Safe stocks can be defined as those with lower volatility and a higher return than the market. Several factors contribute to this, including low risk, stable dividends, and reasonable price multiples.
While it is impossible to say which stock is safe, there are some good places to start looking for them. These include companies with high shareholder value, low debt, and strong cash flow.
This article discusses the importance of safe stocks in your portfolio. It also discusses some strategies to find safe stocks and how they can shield your portfolio against volatility.
|BRK-A,BRK-B||Berkshire Hathaway||$399,728.88 $266.09|
|PG||Procter & Gamble||$141.83|
Safe Stocks: Berkshire Hathaway (BRK-A,BRK-B)
Berkshire Hathaway (NYSE:BRK-A, NYSE:BRK-B) is a conglomerate holding company headquartered in Omaha, Nebraska. It was founded by Warren Buffett in the early 20th century and has grown to be one of the largest publicly-traded companies in the world.
As Berkshire Hathaway continues to grow, it is sure that it will eventually accumulate over $1 trillion.

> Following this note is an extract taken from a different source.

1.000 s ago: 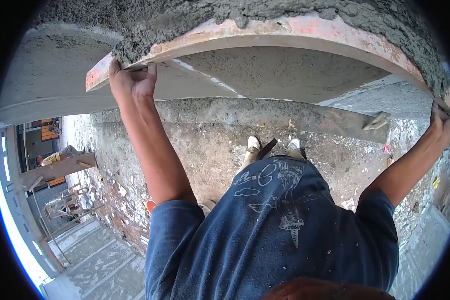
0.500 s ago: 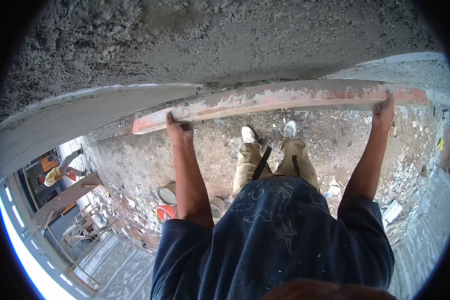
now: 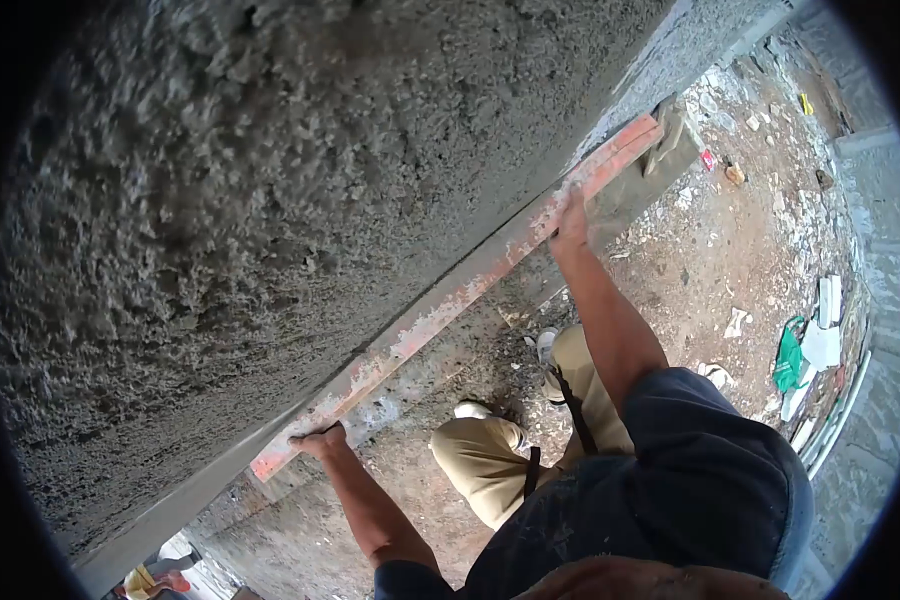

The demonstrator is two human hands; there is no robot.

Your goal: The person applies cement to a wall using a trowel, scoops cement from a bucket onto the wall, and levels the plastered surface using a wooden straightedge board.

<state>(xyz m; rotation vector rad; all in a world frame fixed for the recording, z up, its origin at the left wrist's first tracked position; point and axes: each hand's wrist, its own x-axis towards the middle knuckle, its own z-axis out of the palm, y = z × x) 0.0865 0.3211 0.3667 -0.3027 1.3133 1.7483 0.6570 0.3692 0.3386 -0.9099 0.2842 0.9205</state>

By 2021, the value of total assets owned by Berkshire Hathaway had grown to nearly $959 billion. This was a remarkable $85 billion over the previous year. To put things into perspective, since 2009, the total asset value has grown by almost $700 billion — a lot of progress in such a short time.
Berkshire Hathaway was an investment company that began with a single textile mill purchased from its founder for $1 million. Eventually, it grew into an insurance and financial services conglomerate with its subsidiaries including Geico, Fruit of the Loom, General Re, The Pampered Chef, and Dairy Queen.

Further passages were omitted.